Work task:
Nothing but text lines should be duplicated: start with the first line of the listing below and stop after the line holding "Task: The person", omitting pictures.
*** Input data
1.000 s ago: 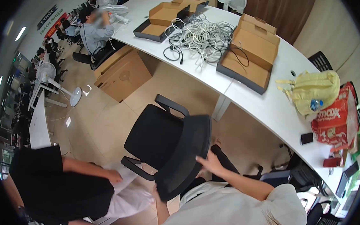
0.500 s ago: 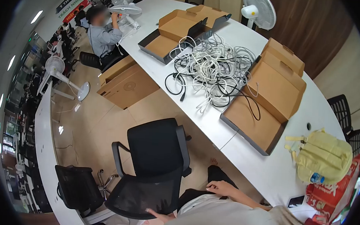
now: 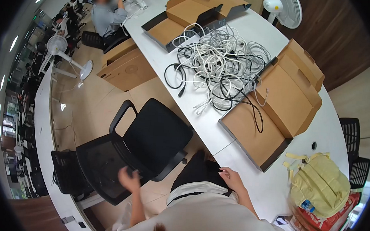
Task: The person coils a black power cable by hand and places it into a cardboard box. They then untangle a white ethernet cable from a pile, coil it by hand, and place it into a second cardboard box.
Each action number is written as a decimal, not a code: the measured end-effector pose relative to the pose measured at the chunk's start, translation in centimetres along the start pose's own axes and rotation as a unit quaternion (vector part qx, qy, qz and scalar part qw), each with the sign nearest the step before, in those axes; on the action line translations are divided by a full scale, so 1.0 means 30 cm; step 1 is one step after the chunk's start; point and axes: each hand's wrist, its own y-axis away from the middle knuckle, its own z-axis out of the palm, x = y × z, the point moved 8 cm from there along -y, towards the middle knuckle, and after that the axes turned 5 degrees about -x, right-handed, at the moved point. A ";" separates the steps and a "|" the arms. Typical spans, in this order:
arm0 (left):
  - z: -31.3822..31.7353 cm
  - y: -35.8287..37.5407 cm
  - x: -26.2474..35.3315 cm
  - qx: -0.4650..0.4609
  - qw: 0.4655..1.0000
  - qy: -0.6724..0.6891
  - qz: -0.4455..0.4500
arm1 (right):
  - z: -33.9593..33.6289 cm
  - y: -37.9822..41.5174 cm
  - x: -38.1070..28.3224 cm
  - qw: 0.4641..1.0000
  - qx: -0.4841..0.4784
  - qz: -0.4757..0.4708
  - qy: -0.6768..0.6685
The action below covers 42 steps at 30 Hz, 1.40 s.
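A: What do we have at eight o'clock?

B: The black office chair (image 3: 158, 133), its mesh backrest (image 3: 99, 165) toward us, which seems to put it in easy reach. Our left hand (image 3: 129, 180), at seven, shows before the mesh, fingers spread, pinching nothing we can see.

A: And further right?

B: The cable tangle (image 3: 222, 62) at one; our right hand (image 3: 231, 178) at five, by the edge of the desk (image 3: 317, 128), fingers loosely curled; then the open box (image 3: 261, 146) at three, set against the tangle, perhaps to keep both within reach.

A: What can't we make out?

B: Whether our blurred left palm touches the backrest, or the right fingers pinch anything. At four, the yellow backpack (image 3: 320, 185) partly hides a red bag (image 3: 340, 222).
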 end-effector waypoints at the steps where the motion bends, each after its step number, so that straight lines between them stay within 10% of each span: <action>1: 0.173 -0.019 0.100 -0.183 0.972 0.126 -0.070 | -0.026 0.005 0.009 1.000 0.024 0.003 0.007; 3: 0.523 0.068 0.175 -0.328 0.936 0.033 0.119 | -0.066 0.024 0.035 0.997 0.065 0.011 0.030; 5: 0.857 0.252 0.064 -0.620 0.784 0.032 0.006 | -0.087 0.044 0.053 0.996 0.069 0.030 0.047; 7: 1.127 0.408 -0.199 -0.670 0.738 -0.063 0.033 | -0.101 0.061 0.059 0.993 0.093 0.047 0.056; 14: 1.117 0.451 -0.432 -0.703 0.615 -0.341 0.108 | -0.031 0.049 0.272 0.990 0.092 0.103 -0.021; 26: 1.100 0.540 -0.581 -0.651 0.655 -0.347 0.164 | 0.085 0.263 0.836 0.878 -0.313 0.288 0.221; 33: 1.113 0.472 -0.478 -0.749 0.652 -0.121 -0.009 | -0.010 0.385 0.913 0.911 -0.191 0.339 0.140; 35: 1.158 0.302 -0.354 -0.731 0.667 -0.128 0.067 | -0.030 0.380 0.907 0.924 -0.139 0.335 0.116; 42: 0.987 -0.547 0.244 -0.420 0.879 -0.187 0.125 | 0.074 0.225 0.850 0.943 -0.013 0.328 0.062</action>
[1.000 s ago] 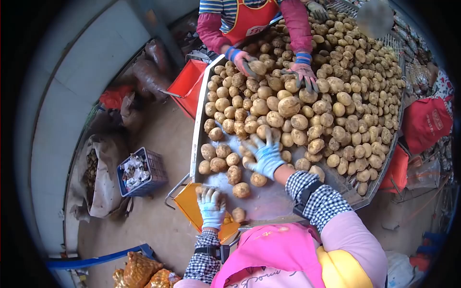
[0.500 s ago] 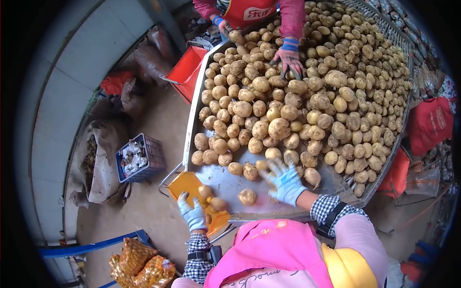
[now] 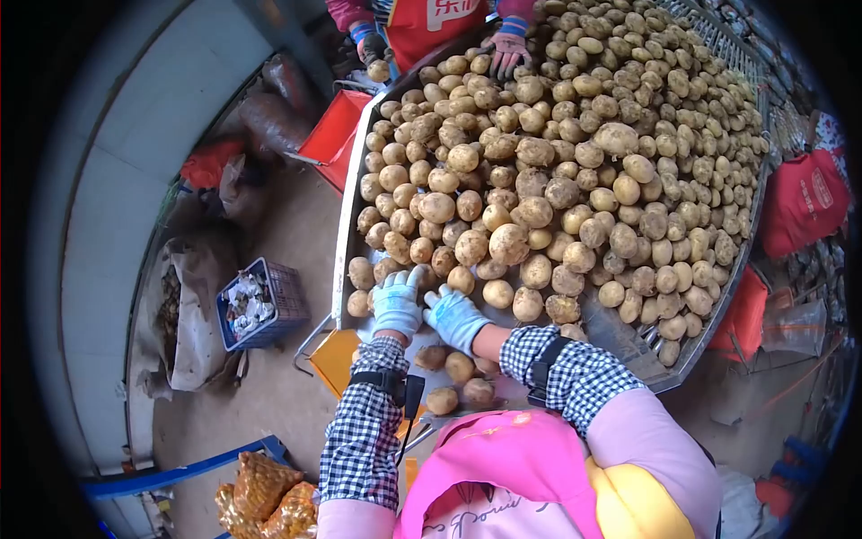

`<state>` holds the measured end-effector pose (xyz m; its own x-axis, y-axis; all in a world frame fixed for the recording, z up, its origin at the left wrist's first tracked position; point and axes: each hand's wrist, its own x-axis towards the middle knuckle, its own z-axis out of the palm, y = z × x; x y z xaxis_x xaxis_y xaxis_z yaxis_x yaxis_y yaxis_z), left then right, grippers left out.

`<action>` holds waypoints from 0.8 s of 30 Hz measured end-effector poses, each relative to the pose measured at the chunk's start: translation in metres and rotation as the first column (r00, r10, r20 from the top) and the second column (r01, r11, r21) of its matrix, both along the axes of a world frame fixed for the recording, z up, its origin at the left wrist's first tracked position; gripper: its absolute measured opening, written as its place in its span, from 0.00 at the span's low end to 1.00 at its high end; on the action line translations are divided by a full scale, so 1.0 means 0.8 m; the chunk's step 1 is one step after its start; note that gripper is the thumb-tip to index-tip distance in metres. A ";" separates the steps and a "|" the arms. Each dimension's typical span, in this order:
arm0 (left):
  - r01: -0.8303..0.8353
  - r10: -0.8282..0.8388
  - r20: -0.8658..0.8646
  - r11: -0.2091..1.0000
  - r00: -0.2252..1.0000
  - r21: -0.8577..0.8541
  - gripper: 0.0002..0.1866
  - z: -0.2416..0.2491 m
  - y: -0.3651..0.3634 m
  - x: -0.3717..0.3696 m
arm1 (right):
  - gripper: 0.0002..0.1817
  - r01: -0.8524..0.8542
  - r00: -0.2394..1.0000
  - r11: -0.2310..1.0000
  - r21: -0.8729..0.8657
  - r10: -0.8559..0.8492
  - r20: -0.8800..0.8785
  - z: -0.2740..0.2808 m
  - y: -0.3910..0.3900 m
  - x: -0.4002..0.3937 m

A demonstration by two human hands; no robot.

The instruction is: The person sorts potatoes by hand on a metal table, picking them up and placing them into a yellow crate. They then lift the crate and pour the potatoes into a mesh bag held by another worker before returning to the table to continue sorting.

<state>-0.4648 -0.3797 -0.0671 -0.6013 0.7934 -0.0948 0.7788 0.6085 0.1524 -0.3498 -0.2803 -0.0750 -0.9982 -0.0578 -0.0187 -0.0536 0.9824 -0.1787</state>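
A broad heap of soil-marked potatoes (image 3: 575, 193) covers most of the metal sorting table (image 3: 620, 352). My left hand (image 3: 397, 304), in a pale blue and white glove, lies at the heap's near left edge, fingers stretched over the potatoes there. Close beside it, my right hand (image 3: 455, 320) wears a matching glove and reaches toward the same potatoes with its fingers apart. Neither hand grips a potato. Several loose potatoes (image 3: 459, 366) rest on the metal nearer my body, below my right hand. My left forearm partly hides the yellow chute (image 3: 334, 361) at the table's corner.
Across the table, a co-worker's gloved hand (image 3: 509, 49) touches the heap; their other hand (image 3: 369, 47) holds a potato (image 3: 378, 71). Red chutes (image 3: 334, 135) flank the table. A blue crate (image 3: 285, 292), an open sack (image 3: 199, 314) and filled net bags (image 3: 262, 490) stand left.
My left hand has moved from the yellow chute up to the heap. My right hand has shifted left beside it. Across the table, the co-worker's hands have drawn back toward the edge.
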 end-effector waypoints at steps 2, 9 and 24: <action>0.019 -0.018 0.060 0.999 0.998 -0.029 0.33 0.016 -0.004 0.009 | 0.11 -0.042 0.995 0.999 -0.004 0.042 0.085 -0.005 -0.012 0.008; 0.068 -0.061 -0.032 0.951 0.998 0.300 0.26 -0.028 -0.085 0.094 | 0.18 0.214 0.870 0.904 -0.371 -0.349 -0.349 0.063 0.065 0.073; -0.028 -0.025 0.176 0.956 0.984 0.293 0.30 0.009 -0.035 0.115 | 0.16 0.403 0.908 0.915 -0.017 -0.402 -0.122 0.026 0.060 0.062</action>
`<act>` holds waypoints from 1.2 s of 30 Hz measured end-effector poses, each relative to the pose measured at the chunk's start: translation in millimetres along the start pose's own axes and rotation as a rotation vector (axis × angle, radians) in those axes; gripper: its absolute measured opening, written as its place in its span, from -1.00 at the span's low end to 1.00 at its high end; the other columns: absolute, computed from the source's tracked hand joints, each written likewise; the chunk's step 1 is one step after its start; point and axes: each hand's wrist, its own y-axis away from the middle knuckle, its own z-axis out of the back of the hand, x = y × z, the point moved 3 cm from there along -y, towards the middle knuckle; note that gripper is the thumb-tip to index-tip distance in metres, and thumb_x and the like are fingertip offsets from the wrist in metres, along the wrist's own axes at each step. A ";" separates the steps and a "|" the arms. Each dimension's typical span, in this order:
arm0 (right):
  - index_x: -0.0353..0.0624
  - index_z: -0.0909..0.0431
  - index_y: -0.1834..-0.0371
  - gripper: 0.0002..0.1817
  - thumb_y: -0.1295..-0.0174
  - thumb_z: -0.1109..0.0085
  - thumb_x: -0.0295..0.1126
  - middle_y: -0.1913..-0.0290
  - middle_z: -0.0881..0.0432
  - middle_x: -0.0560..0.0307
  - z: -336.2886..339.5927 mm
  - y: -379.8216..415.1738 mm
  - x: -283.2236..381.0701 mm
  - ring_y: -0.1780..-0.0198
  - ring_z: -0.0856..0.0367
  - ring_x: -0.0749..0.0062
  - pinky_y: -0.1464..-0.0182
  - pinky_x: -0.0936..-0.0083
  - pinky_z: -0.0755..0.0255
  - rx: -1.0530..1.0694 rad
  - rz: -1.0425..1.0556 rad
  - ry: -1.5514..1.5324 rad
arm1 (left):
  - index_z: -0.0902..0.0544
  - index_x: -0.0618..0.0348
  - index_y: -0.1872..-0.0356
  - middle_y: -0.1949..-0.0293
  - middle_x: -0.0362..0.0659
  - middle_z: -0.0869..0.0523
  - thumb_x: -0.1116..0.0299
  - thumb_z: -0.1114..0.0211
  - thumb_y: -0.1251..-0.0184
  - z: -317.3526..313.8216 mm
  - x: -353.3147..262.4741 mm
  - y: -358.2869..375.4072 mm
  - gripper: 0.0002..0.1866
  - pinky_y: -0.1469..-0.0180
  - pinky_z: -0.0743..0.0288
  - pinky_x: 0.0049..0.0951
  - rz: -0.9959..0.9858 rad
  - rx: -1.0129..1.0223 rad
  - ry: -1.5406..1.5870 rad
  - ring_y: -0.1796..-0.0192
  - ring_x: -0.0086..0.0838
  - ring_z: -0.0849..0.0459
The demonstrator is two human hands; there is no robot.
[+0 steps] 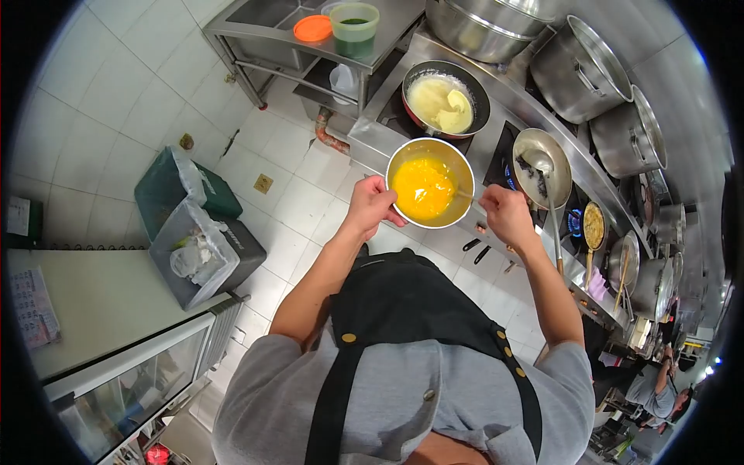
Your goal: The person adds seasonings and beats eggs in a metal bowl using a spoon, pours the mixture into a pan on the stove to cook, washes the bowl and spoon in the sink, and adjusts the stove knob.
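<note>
A round metal bowl [394,164] of bright yellow beaten egg [425,191] is held out in front of my apron. My left hand [370,206] grips its left rim, thumb over the edge. On the opposite side, my right hand [508,212] is closed around the handle of a thin utensil [465,194] that slants over the rim into the egg; its far end is hidden. Just beyond the bowl, a dark-rimmed frying pan [411,77] on the stove holds pale yellow melted butter with a soft lump [456,116] in it.
A wok with a ladle [540,161] and a small pan of browned food [594,225] sit by lit burners [574,222]. Large steel pots [580,74] line the back. Bins [203,256] stand at left; a green-filled tub [355,35] is on the steel table. Another person [655,391] is far right.
</note>
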 end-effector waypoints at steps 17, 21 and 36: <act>-0.22 -0.47 0.41 -0.92 -0.02 -0.15 -0.57 0.43 -0.47 -0.01 11.4 -15.5 22.7 0.42 -0.52 0.04 0.39 0.27 -0.41 -0.116 0.307 0.206 | -0.35 0.27 0.51 0.50 0.04 -0.57 0.65 -0.07 -0.10 2.4 6.1 -9.3 -0.90 0.67 -0.59 -0.33 0.027 -0.011 0.024 0.62 -0.15 -0.65; -0.23 -0.49 0.39 -0.93 -0.05 -0.14 -0.57 0.43 -0.48 -0.01 19.1 -17.1 23.2 0.44 -0.51 0.06 0.39 0.30 -0.39 -0.133 0.279 0.095 | -0.36 0.27 0.51 0.50 0.02 -0.57 0.65 -0.08 -0.10 6.0 0.3 -9.9 -0.89 0.67 -0.59 -0.34 0.011 -0.013 0.019 0.61 -0.16 -0.66; -0.29 -0.52 0.54 -0.97 0.05 -0.15 -0.56 0.52 -0.53 -0.04 48.9 -21.7 29.2 0.45 -0.52 0.05 0.36 0.27 -0.39 0.056 0.252 0.014 | -0.33 0.28 0.55 0.56 -0.02 -0.53 0.64 -0.10 -0.10 15.1 -10.6 -4.8 -0.86 0.70 -0.57 -0.38 -0.022 -0.053 0.008 0.66 -0.25 -0.64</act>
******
Response box:
1.000 s ago: 
0.500 s ago: 
now: 
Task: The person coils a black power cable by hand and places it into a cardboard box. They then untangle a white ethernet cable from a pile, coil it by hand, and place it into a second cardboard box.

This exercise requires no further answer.